→ **INSTRUCTIONS FOR THE TASK**
Leaving out the images, transcribe every record below exactly.

(Stored data entries)
==*==

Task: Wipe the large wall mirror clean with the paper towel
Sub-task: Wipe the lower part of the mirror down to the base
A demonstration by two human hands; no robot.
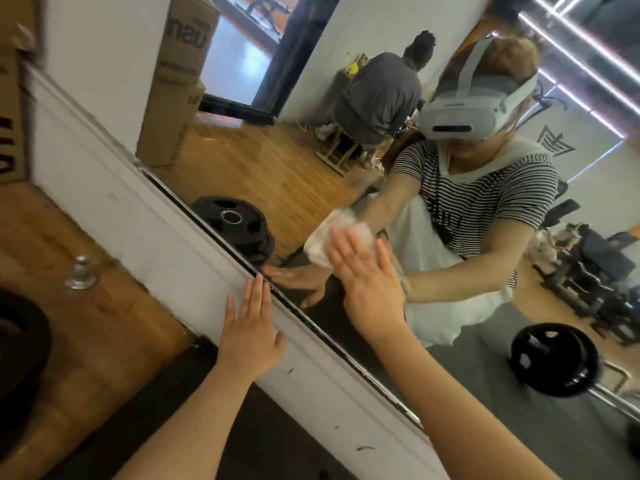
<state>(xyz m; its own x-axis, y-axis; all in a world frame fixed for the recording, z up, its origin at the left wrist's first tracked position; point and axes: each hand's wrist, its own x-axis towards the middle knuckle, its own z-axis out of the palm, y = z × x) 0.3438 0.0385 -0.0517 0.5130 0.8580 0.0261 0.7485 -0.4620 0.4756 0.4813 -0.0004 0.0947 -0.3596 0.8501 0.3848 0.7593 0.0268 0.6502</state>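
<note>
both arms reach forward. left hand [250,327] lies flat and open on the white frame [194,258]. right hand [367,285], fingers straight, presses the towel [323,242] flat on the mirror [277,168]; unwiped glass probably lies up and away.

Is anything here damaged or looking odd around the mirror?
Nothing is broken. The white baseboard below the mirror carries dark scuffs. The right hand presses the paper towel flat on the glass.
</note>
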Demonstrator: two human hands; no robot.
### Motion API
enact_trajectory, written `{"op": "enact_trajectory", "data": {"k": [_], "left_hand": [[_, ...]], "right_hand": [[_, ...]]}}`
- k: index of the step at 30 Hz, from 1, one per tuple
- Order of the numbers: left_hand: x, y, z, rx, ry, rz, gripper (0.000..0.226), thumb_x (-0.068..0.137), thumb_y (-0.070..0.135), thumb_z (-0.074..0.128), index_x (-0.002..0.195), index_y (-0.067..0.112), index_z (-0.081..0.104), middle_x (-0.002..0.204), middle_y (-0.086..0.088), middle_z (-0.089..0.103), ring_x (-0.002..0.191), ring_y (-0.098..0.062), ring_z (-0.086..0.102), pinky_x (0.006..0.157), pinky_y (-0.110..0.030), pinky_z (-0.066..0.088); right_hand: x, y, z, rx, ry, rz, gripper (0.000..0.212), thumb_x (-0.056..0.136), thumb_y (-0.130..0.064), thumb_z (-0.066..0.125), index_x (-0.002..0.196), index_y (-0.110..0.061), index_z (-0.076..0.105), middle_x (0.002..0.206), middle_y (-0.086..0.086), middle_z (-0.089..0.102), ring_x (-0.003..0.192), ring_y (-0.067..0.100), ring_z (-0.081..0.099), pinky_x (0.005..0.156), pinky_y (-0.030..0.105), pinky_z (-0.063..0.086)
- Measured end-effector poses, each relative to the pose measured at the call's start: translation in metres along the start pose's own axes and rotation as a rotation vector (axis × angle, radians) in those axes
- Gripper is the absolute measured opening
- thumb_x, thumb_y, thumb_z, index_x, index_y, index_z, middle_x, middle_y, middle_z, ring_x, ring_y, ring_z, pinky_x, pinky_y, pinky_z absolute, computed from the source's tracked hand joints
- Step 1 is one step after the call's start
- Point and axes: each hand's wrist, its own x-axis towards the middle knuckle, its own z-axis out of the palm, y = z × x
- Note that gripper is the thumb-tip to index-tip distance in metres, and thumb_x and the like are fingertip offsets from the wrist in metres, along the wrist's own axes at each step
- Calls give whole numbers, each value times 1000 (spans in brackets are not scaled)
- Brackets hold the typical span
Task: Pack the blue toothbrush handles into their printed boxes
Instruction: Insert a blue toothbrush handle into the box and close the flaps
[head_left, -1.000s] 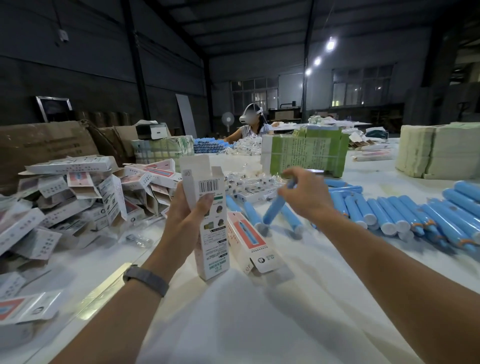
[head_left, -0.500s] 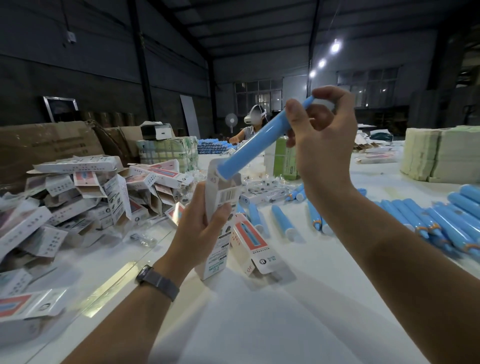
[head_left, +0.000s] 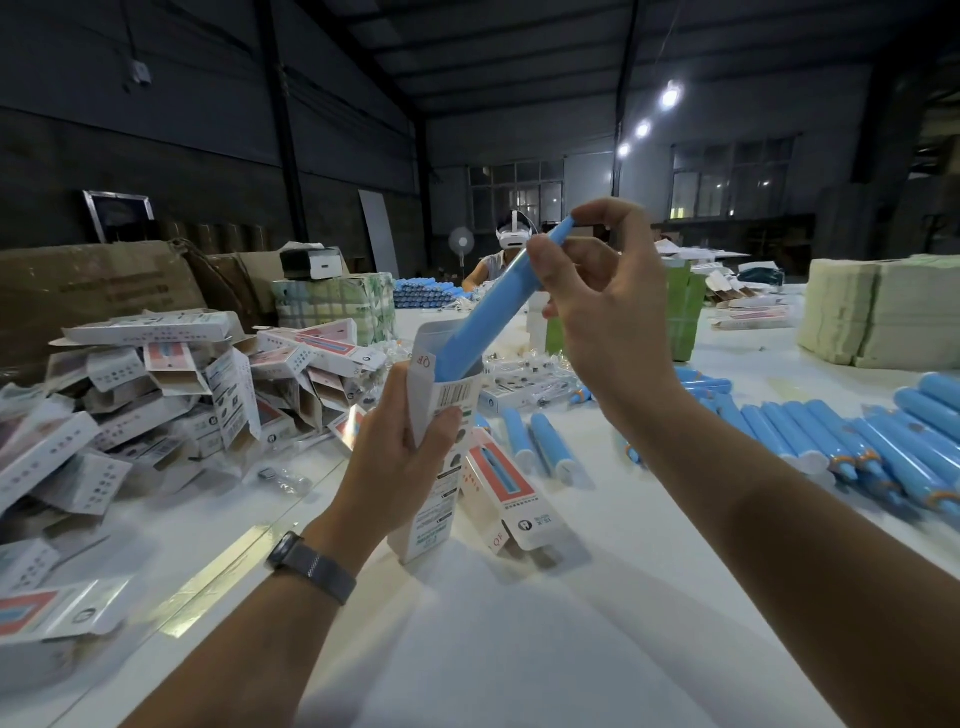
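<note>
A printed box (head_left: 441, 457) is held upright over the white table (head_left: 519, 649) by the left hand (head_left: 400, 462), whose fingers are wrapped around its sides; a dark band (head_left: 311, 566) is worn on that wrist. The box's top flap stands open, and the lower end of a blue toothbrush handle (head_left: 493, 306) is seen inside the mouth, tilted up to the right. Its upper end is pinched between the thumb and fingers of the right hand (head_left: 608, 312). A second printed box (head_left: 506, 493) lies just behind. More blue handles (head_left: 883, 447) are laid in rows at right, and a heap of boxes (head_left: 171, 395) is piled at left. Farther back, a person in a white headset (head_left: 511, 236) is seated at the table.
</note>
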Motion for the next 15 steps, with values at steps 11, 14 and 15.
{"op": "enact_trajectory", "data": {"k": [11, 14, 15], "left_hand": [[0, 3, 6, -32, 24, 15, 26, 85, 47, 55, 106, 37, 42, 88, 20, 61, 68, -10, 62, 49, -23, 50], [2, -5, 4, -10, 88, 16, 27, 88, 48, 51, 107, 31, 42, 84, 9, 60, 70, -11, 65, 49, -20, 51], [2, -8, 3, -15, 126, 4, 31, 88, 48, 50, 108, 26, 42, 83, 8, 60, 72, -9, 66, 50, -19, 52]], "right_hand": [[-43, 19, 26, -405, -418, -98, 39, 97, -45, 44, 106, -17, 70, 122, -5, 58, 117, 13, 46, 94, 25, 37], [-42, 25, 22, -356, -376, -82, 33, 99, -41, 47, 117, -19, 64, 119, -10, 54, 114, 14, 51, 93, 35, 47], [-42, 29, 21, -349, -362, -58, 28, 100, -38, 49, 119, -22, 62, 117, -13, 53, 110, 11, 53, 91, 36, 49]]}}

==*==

→ **SOLUTION TO THE PROBLEM**
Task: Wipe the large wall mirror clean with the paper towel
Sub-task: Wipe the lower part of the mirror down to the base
A demonstration by two human hands; no robot.
<state>(xyz m; its own x-axis, y-axis; all in a world frame fixed for the recording, z up, its origin at the left wrist's first tracked position; point and axes: each hand's wrist, its own x-axis towards the middle knuckle, its own z-axis out of the palm, y = z × x) 0.3438 0.0385 -0.0517 0.5130 0.8580 0.0261 0.7485 -0.4620 0.4756 0.4813 -0.0004 0.0947 -0.3596 0.8501 0.3848 0.7593 0.0268 0.6502</state>
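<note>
both arms reach forward. left hand [250,327] lies flat and open on the white frame [194,258]. right hand [367,285], fingers straight, presses the towel [323,242] flat on the mirror [277,168]; unwiped glass probably lies up and away.

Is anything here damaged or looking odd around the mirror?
Nothing is broken. The white baseboard below the mirror carries dark scuffs. The right hand presses the paper towel flat on the glass.
</note>
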Demonstrator: two human hands; no robot.
### Motion API
enact_trajectory, written `{"op": "enact_trajectory", "data": {"k": [_], "left_hand": [[_, ...]], "right_hand": [[_, ...]]}}`
- k: index of the step at 30 Hz, from 1, one per tuple
- Order of the numbers: left_hand: x, y, z, rx, ry, rz, gripper (0.000..0.226), thumb_x (-0.068..0.137), thumb_y (-0.070..0.135), thumb_z (-0.074..0.128), index_x (-0.002..0.195), index_y (-0.067..0.112), index_z (-0.081..0.104), middle_x (-0.002..0.204), middle_y (-0.086..0.088), middle_z (-0.089..0.103), ring_x (-0.002..0.191), ring_y (-0.098..0.062), ring_z (-0.086..0.102), pinky_x (0.006..0.157), pinky_y (-0.110..0.030), pinky_z (-0.066..0.088); right_hand: x, y, z, rx, ry, rz, gripper (0.000..0.212), thumb_x (-0.056..0.136), thumb_y (-0.130..0.064), thumb_z (-0.066..0.125), index_x (-0.002..0.196), index_y (-0.110..0.061), index_z (-0.076..0.105), middle_x (0.002..0.206), middle_y (-0.086..0.086), middle_z (-0.089..0.102), ring_x (-0.003..0.192), ring_y (-0.067..0.100), ring_z (-0.081..0.099), pinky_x (0.005..0.156), pinky_y (-0.030..0.105), pinky_z (-0.063..0.086)
- Measured end-effector poses, each relative to the pose measured at the call's start: translation in metres along the start pose's own axes and rotation as a rotation vector (axis × angle, radians) in those axes
- Gripper is the absolute measured opening
- thumb_x, thumb_y, thumb_z, index_x, index_y, index_z, middle_x, middle_y, middle_z, ring_x, ring_y, ring_z, pinky_x, pinky_y, pinky_z absolute, computed from the source's tracked hand joints
- Step 1 is one step after the call's start
- Point and axes: each hand's wrist, its own x-axis towards the middle knuckle, its own z-axis out of the palm, y = z × x
- Note that gripper is the thumb-tip to index-tip distance in metres, and thumb_x and the like are fingertip offsets from the wrist in metres, along the wrist's own axes at each step
- Calls give whole numbers, each value times 1000 (spans in brackets are not scaled)
- Brackets hold the typical span
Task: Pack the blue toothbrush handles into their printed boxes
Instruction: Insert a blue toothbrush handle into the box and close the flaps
[head_left, -1.000s] 
[head_left, -0.500s] 
[head_left, +0.000s] 
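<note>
A printed box (head_left: 441, 457) is held upright over the white table (head_left: 519, 649) by the left hand (head_left: 400, 462), whose fingers are wrapped around its sides; a dark band (head_left: 311, 566) is worn on that wrist. The box's top flap stands open, and the lower end of a blue toothbrush handle (head_left: 493, 306) is seen inside the mouth, tilted up to the right. Its upper end is pinched between the thumb and fingers of the right hand (head_left: 608, 312). A second printed box (head_left: 506, 493) lies just behind. More blue handles (head_left: 883, 447) are laid in rows at right, and a heap of boxes (head_left: 171, 395) is piled at left. Farther back, a person in a white headset (head_left: 511, 236) is seated at the table.
</note>
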Motion for the next 15 steps, with values at steps 11, 14 and 15.
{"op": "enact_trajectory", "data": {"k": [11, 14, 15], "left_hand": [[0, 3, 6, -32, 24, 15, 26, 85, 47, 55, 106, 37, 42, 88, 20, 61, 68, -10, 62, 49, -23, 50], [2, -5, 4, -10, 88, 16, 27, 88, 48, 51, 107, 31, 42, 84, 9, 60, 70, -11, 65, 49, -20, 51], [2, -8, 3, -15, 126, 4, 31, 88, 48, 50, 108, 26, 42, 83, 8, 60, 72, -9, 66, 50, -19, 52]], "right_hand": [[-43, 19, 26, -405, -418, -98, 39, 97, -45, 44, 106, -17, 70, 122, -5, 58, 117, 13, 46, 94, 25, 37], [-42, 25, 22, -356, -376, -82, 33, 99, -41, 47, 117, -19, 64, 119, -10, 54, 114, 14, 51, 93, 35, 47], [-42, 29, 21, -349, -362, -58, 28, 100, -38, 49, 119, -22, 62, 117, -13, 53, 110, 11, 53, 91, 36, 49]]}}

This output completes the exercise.